◆ **TASK**
Lines with "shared": copy each one from the listing below.

START DATA PROVIDED

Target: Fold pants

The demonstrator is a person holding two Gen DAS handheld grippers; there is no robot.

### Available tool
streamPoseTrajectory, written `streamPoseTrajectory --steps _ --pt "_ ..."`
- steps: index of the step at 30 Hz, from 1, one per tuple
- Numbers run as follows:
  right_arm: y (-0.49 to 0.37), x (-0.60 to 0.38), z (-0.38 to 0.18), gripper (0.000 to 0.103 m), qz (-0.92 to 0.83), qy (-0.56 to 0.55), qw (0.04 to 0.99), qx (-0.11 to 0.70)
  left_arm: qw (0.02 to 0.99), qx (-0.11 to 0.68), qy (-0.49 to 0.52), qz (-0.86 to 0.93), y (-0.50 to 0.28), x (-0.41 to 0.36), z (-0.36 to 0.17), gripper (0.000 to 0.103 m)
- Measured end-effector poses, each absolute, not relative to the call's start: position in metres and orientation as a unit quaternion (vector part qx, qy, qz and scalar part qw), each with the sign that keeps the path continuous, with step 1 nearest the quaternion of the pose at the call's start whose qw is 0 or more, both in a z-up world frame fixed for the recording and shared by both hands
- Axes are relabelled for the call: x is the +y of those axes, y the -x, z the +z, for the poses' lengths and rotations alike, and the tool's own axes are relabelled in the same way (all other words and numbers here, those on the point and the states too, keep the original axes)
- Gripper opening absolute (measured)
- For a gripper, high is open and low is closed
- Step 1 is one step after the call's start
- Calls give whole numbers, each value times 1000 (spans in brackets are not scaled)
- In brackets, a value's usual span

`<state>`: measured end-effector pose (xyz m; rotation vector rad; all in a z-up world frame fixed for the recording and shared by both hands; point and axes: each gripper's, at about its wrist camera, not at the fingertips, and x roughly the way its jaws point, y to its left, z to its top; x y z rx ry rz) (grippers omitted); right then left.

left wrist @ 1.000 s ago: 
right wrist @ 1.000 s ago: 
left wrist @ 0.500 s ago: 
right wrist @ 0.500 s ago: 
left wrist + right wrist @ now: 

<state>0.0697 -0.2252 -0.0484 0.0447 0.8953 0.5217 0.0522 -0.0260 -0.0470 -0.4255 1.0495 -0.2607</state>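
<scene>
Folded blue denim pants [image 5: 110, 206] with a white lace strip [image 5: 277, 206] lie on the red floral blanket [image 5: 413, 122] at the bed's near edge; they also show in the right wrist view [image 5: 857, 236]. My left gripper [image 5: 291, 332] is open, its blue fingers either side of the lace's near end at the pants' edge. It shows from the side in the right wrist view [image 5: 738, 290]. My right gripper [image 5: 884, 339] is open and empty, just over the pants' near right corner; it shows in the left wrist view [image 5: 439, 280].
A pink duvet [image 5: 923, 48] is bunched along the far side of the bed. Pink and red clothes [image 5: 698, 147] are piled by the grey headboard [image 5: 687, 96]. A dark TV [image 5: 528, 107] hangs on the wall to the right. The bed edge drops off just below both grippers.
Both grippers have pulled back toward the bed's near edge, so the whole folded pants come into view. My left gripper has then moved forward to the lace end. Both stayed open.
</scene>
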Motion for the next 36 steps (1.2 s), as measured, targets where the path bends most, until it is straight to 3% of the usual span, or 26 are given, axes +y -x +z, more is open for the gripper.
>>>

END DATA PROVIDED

◆ **TASK OUTPUT**
- Measured end-effector poses, each absolute, not relative to the call's start: position in metres and orientation as a unit quaternion (vector part qx, qy, qz and scalar part qw), each with the sign that keeps the path continuous, with step 1 nearest the quaternion of the pose at the call's start whose qw is 0 or more, both in a z-up world frame fixed for the recording and shared by both hands
`<state>`: measured end-effector pose (xyz m; rotation vector rad; all in a z-up world frame fixed for the recording and shared by both hands; point and axes: each gripper's, at about its wrist camera, not at the fingertips, and x roughly the way its jaws point, y to its left, z to its top; x y z rx ry rz) (grippers omitted); right then left.

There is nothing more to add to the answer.